Work request: Search the data for the string "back" and copy each line where it turns up.

Extracted information:
+ + + + +
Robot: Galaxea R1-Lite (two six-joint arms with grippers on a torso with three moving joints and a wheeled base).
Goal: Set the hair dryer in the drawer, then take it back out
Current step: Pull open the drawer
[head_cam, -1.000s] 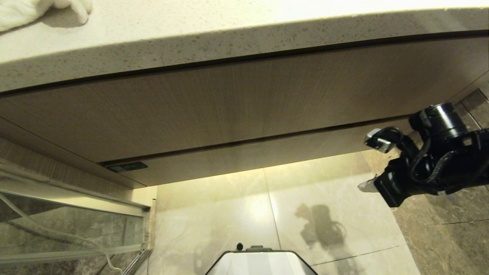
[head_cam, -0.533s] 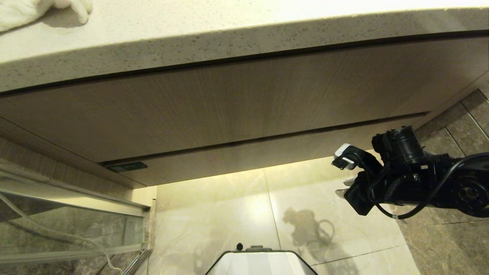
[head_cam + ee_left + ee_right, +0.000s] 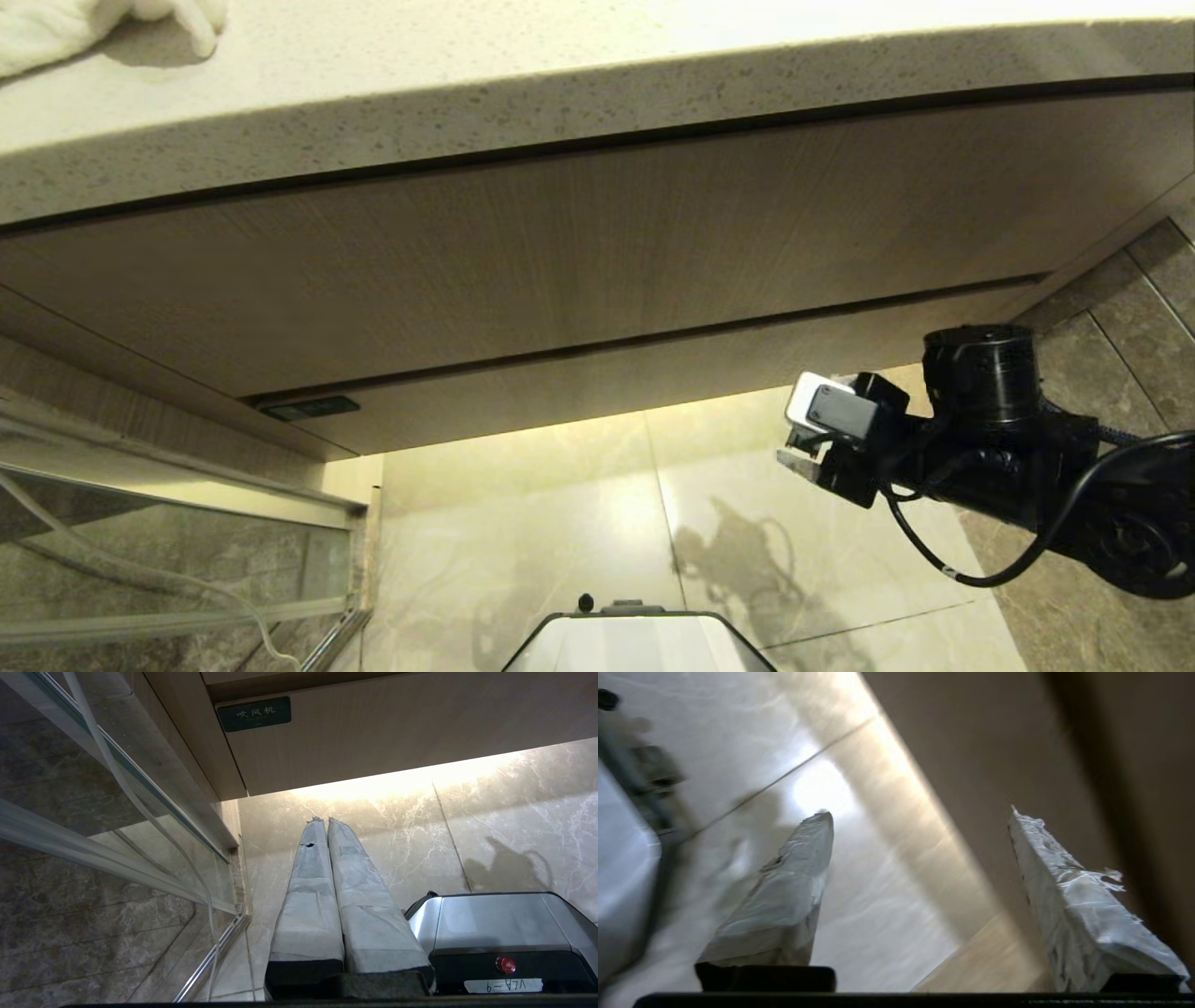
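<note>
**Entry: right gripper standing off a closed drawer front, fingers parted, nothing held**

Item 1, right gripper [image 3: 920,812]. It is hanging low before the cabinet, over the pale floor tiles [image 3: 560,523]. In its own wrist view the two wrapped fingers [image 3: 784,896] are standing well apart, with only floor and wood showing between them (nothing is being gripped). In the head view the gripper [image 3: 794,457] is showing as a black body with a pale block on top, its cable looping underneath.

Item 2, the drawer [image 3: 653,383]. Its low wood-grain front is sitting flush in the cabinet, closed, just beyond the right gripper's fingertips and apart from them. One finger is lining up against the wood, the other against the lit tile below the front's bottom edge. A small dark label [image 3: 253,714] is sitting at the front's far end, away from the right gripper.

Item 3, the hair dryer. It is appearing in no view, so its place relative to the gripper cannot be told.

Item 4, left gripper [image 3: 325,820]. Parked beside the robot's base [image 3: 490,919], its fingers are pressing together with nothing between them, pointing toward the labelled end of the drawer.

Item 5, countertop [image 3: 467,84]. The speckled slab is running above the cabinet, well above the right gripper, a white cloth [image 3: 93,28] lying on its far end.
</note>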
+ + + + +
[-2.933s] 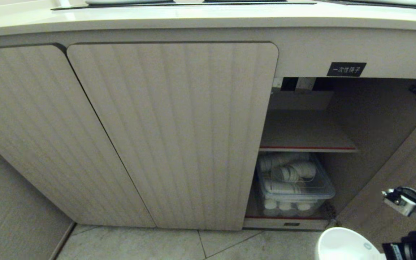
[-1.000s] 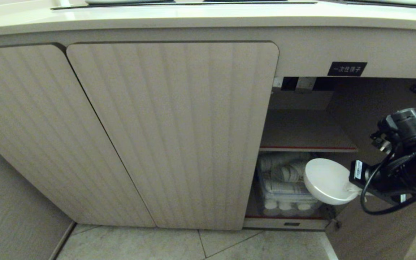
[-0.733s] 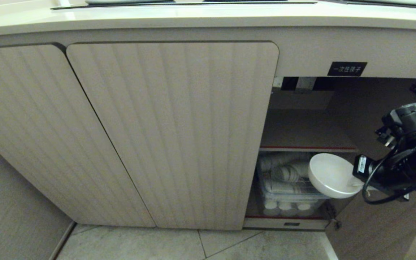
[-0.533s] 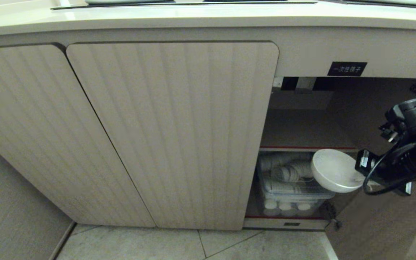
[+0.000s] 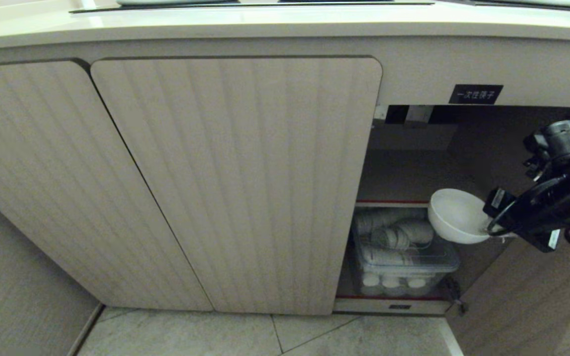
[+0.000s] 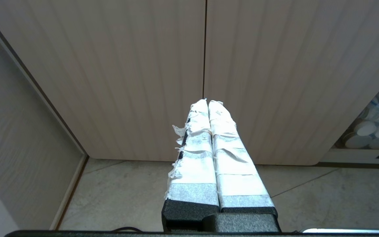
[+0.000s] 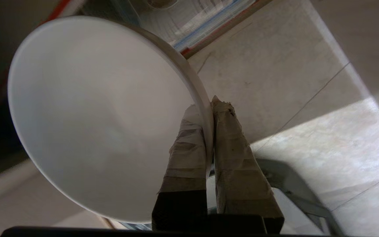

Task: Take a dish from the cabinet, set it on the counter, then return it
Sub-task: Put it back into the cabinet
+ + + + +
Result below:
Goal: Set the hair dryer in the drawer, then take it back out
Sub-task: Put it back into the cabinet

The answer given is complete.